### Task goal
Exactly as they stand, the data below are to be printed again.

* * * * * * *

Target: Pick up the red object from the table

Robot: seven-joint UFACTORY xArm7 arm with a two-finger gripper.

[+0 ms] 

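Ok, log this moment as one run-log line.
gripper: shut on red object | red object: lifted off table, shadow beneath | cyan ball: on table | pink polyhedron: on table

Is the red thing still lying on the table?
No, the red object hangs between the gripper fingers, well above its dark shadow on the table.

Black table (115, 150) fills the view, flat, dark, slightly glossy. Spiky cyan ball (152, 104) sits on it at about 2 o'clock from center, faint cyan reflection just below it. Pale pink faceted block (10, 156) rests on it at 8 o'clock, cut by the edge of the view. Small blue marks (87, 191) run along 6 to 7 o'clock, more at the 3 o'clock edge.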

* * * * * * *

### Solution to this task
Target: Pick up the red object from the table

Robot: seven-joint UFACTORY xArm7 arm with a two-finger gripper.

[+0 ms] 

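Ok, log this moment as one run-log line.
gripper: shut on red object | red object: lifted off table, shadow beneath | cyan ball: on table | pink polyhedron: on table

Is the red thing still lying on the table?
No, the red object hangs between the gripper fingers, well above its dark shadow on the table.

Black table (115, 150) fills the view, flat, dark, slightly glossy. Spiky cyan ball (152, 104) sits on it at about 2 o'clock from center, faint cyan reflection just below it. Pale pink faceted block (10, 156) rests on it at 8 o'clock, cut by the edge of the view. Small blue marks (87, 191) run along 6 to 7 o'clock, more at the 3 o'clock edge.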

No additional answer is needed.